* Work instructions: What lines of the data below hold the string "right"? Copy each one.

* Data extract:
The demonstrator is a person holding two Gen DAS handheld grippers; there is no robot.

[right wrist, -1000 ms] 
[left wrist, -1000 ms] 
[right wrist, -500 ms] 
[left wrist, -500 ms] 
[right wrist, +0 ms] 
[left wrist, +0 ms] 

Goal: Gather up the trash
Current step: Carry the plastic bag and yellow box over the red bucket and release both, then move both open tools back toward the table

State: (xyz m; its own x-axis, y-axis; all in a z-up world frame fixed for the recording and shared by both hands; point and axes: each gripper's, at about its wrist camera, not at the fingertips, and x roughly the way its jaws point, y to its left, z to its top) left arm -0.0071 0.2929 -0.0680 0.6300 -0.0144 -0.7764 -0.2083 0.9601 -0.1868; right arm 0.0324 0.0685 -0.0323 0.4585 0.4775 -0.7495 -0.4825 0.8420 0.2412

* Solution:
[right wrist, -1000 ms] 
[right wrist, -500 ms] 
[right wrist, +0 ms] 
State: (xyz m; its own x-axis, y-axis; all in a z-up world frame fixed for the recording and shared by both hands; point and axes: each gripper's, at about its wrist camera, not at the fingertips, and x roughly the way its jaws point, y to its left, z to its top) left arm -0.0071 0.2929 -0.0680 0.6300 -0.0144 -0.7764 -0.2083 0.9601 -0.1868; right arm 0.0324 0.0685 -0.0323 0.4585 0.4775 -0.7495 -0.4825 0.8420 0.2412

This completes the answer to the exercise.